The number of people arrested in America each year has fallen sharply over the past two decades. Public prosecutors now prosecute significantly fewer cases. Those that are convicted can generally expect shorter sentences. The combined effect of all this is that America’s prison population is now 25 percent lower than it was in 2011.
Part of the reason for this policy change has been pressure from the far left. Ever since the death of George Floyd in 2020, left-wing activists have pursued an explicitly anti-police and anti-prison agenda. But even before that, there were plenty of well-meaning conservatives who signed up for criminal justice reform, too. Everyone needs a second chance, right?
Five years ago, it was conservatives in Washington, D.C. that passed the First Step Act, which explicitly sought to reduce the prison population. Here in my own state of Mississippi, those elected as conservatives have for the past decade been formulating policy in the belief that there are better ways of preventing crime than filling up our jails. Our state’s incarcerated population decreased from over 21,000 in January 2014 to 16,931 by January 2022, a decrease of 19.4 percent.
Reducing the number of people arrested, prosecuted, and jailed might sound like a good thing, but it has helped lead to a sharp spike in crime—including violent crime—in specific parts of the country.
In 2013, the year before Mississippi conservatives decided to go soft on sentencing laws, 28 people were murdered in our state capital, Jackson per 100,000 residents. By 2021, almost four times that number were being murdered, with 101 homicides per 100,000.
Saying you want to give convicted felons a second chance might make believe you are one of the good guys in your low-crime neighborhood. In Jackson, Mississippi, and thousands of similar communities across America, releasing convicted felons means more murder.
Crime, according to Rafael Mangual, a senior fellow of the Manhattan Institute who was in Mississippi last week to talk to policymakers, is highly concentrated geographically. Two percent of counties in America see something like 50 percent of the murders each year. Half the counties in the country won’t typically see any murder in certain areas in America.

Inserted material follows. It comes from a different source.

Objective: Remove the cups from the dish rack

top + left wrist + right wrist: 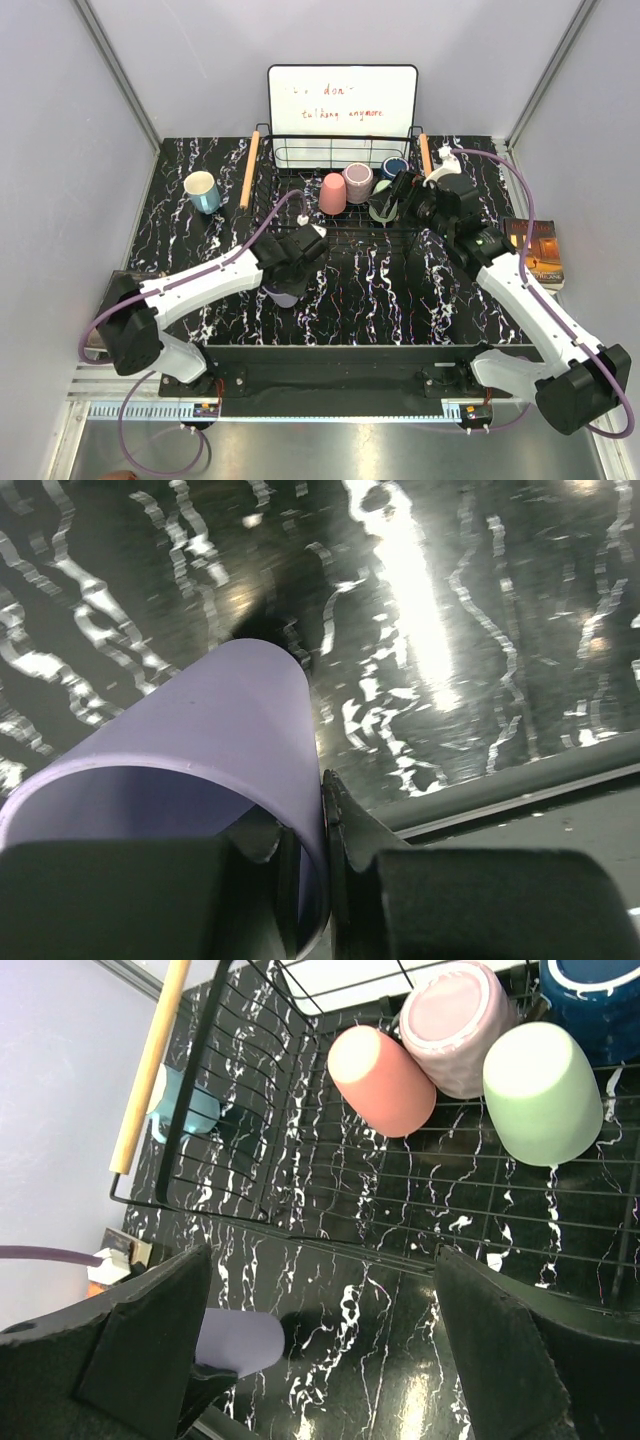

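The lavender cup (200, 740), light, stiff and slick I'd guess, is pinched by its rim wall in the left gripper (310, 825); the right gripper (320, 1335) gapes wide and empty, salmon cup (380, 1080) at its twelve o'clock.

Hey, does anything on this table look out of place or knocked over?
Nothing spilled or broken. Only a book at the table's right edge seems out of place among dishes. The pink cup, mauve cup and green cup in the dish rack sit bottoms-up, normal for draining.
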`<state>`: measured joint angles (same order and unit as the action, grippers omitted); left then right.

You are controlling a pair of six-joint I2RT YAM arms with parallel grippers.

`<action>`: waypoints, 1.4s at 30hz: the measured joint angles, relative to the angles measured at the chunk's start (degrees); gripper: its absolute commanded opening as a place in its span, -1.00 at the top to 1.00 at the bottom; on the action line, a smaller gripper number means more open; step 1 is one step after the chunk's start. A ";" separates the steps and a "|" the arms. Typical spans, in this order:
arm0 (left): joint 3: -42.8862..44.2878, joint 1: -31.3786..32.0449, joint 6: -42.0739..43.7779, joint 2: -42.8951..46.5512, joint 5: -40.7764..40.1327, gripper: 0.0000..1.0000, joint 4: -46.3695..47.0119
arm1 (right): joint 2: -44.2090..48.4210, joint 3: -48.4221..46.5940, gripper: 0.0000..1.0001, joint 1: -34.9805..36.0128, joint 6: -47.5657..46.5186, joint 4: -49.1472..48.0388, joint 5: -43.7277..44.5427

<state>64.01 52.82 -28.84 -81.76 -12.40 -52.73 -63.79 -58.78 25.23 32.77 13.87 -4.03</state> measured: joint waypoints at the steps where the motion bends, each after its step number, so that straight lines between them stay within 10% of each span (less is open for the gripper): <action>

Not only is crime geographically concentrated, it is demographically concentrated, too. The victims of violent crime are disproportionately African American. The increase that there has been in violent crime in America in recent years has disproportionately impacted African Americans, too.
Conversely, Mangual shows, when the police, prosecutors, and the courts do decide to get tough on violent offenders, and crime rates fall, the beneficiaries are overwhelmingly African American. In other words, the communities that have borne the cost of this unsuccessful experiment in criminal justice reform have largely been those communities that many reformers claimed to want to help.

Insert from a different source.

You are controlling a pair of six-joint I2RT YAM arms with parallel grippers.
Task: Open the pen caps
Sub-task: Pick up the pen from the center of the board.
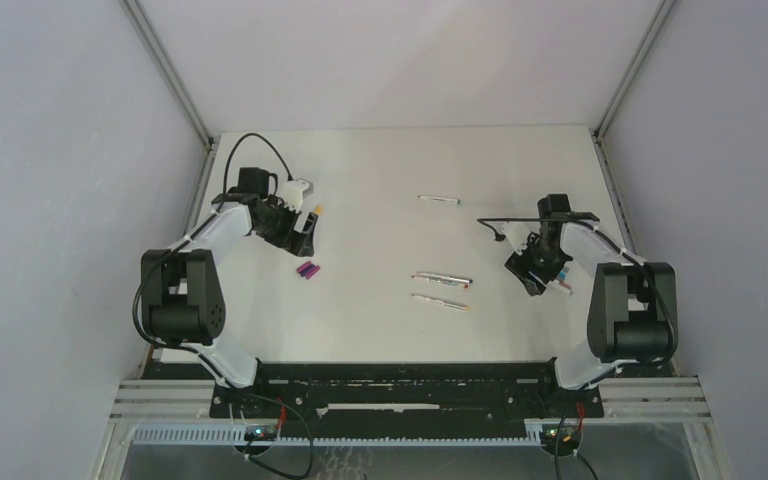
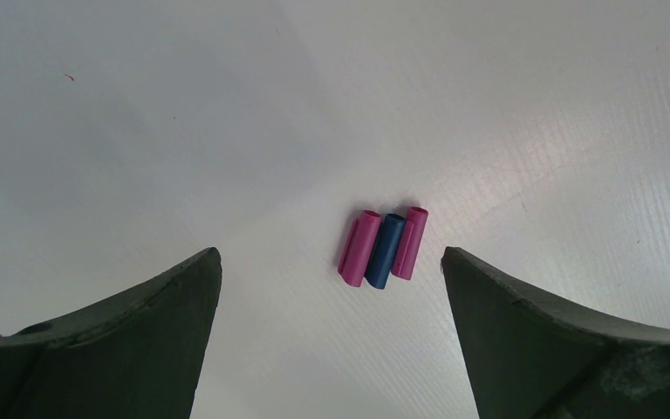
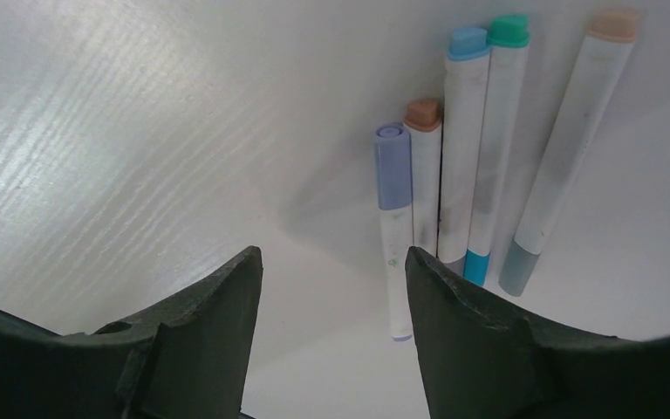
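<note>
White table (image 1: 380, 160), read from the near edge outward. Closest to the arm bases lie two loose pens (image 1: 440, 301), roughly parallel and near each other at mid-table. A little farther, on the left, rest three detached caps (image 2: 387, 251), two magenta flanking one blue, touching side by side. To the right, the right gripper (image 3: 327, 257) hangs low with its fingers (image 3: 471, 349) partly parted and nothing between them. A row of five white pens (image 3: 464, 157) lies just beside one finger, barrels touching, the lavender-capped pen (image 3: 393, 218) nearest the gap. Farther out, the left gripper (image 2: 330, 255) hovers above the loose caps with its fingers spread wide and empty. A small orange piece (image 1: 317, 209) beside it is too small to identify. One more pen (image 1: 438, 199) lies alone toward the far edge.

Judged risks: the right jaws are offset from the row, so closing here would likely catch air or nudge the lavender-capped pen sideways. Because the barrels touch, a grasp could pinch two at once or scatter the row, and round barrels may roll away. The left gripper is well apart from the right, so no cap can be pulled until it comes across. A weak hold on a smooth barrel could slip during the pull.
</note>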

In recent years, many on the left have made the claim that America’s police and criminal justice system is systemically racist. This Mangual suggests is dangerous nonsense.
It is nonsense because as the evidence shows, different outcomes in the criminal justice system do not reflect supposed biases of the criminal justice system, but are reflective of offender behavior. It is dangerous because by undermining the moral authority of law enforcement certain communities in America, such as Jackson, Mississippi, are made effectively lawless.

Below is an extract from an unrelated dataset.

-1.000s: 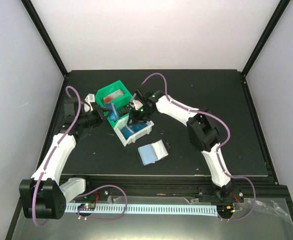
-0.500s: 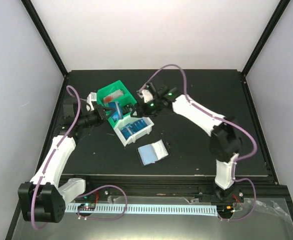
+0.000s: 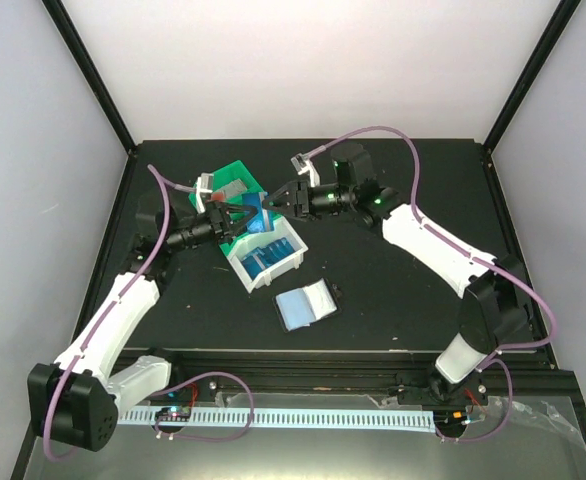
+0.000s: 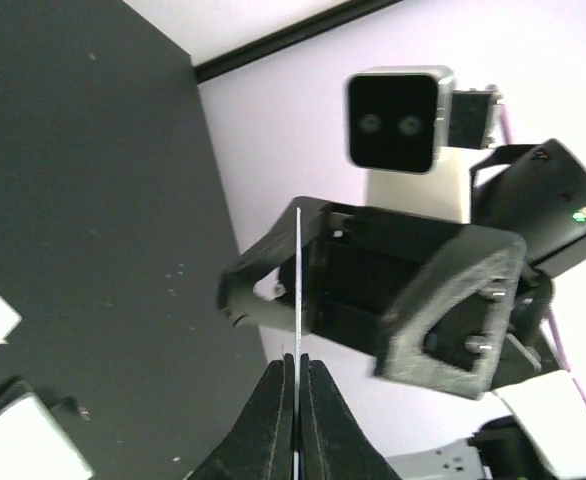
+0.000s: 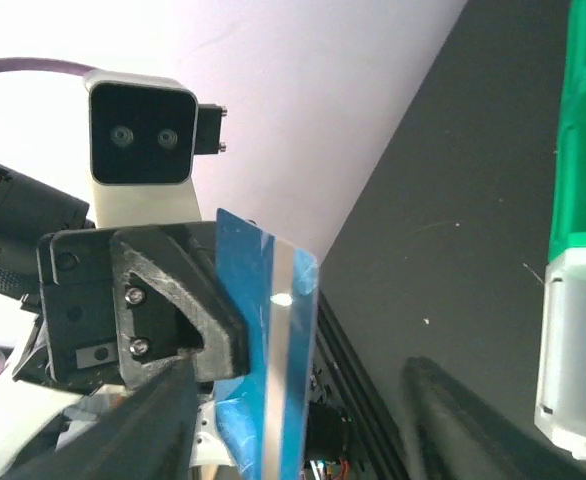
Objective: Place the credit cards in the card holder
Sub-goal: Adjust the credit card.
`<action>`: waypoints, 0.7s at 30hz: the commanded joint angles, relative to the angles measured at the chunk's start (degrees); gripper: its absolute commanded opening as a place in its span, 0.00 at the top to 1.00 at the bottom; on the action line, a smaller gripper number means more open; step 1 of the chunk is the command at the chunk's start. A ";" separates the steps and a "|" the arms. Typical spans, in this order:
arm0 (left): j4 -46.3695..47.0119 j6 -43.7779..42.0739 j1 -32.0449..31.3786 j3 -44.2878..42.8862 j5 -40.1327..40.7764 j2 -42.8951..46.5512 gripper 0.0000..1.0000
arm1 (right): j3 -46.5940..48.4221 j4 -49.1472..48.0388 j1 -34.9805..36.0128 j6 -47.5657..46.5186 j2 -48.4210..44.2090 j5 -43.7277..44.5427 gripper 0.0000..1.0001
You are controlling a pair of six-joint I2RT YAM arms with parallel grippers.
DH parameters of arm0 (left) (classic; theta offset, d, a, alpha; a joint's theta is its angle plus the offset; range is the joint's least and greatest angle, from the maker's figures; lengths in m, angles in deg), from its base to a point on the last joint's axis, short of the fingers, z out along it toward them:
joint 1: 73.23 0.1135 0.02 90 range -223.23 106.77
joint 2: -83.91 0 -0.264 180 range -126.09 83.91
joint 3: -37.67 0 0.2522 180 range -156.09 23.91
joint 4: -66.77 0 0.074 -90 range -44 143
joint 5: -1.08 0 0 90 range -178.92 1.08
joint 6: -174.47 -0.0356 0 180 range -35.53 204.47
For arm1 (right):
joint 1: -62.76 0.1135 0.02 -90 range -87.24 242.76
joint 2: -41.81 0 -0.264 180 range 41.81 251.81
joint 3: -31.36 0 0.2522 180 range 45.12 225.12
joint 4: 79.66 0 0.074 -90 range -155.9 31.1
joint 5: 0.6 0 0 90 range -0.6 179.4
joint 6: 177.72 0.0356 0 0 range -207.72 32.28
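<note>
Gripping blue credit card (image 5: 271, 350) edge-on in left hand (image 4: 296, 372), above white bin (image 3: 266, 258). Facing it with right hand (image 3: 279, 197), apparently spread, though blurry. Seeing card holder (image 3: 305, 303) open on surface (image 3: 393, 300), near-side of bin. Risking drop into bin if released early during handover.

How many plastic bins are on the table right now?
2. A green bin sits at the back, left of centre. A white bin sits right beside it on its near side. The arms overlap both bins, but none looks hidden.
</note>
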 commanded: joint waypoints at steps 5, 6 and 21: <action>7.70 7.20 -3.65 -0.55 0.26 1.27 0.98 | -4.84 -9.07 -0.01 7.17 -3.40 -5.75 0.74; 7.65 7.11 -3.87 -0.22 0.58 1.45 0.98 | -5.45 -9.45 0.01 7.43 -4.04 -5.57 0.80; -22.57 -14.81 -12.05 -2.32 19.11 2.53 0.36 | -12.47 16.33 -6.20 -11.83 -12.80 3.22 0.99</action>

When state officials, as has happened in Mississippi, then try to step in to try to ensure that there is basic law and order in communities devastated by crime, they face the inevitable, and asinine, accusation that they are being racist. The absurdity would be comic if the consequences were not so murderous.
A curious coalition between prison abolitionists on the left and what one might call conservative rehabilitationists on the right has significantly cut the U.S. prison population. Rather than lock people up, so the reformers tell us, shouldn’t we rehabilitate them? Would it not be better if former criminals became useful members of society instead?
There is, alas, precious little evidence that releasing felons from prison leads to redemption. The average released state prisoner in the United States has approximately five prior convictions. A second chance? It sounds like five chances.
The narrative of redemption is powerful. But often it turns out to be fiction. Approximately 80 percent of released state prisoners will be rearrested at least once over a 10-year period after their release.
Rehabilitation is a noble goal, but it should never detract from the reality that prisons primarily exist to lock up bad people so that they cannot do bad things to good people.
Mangual’s book should make uncomfortable reading for those conservatives that have gone along with the criminal justice reform agenda in recent years. There is nothing good or kind—or indeed conservative—about misplaced criminal justice reform.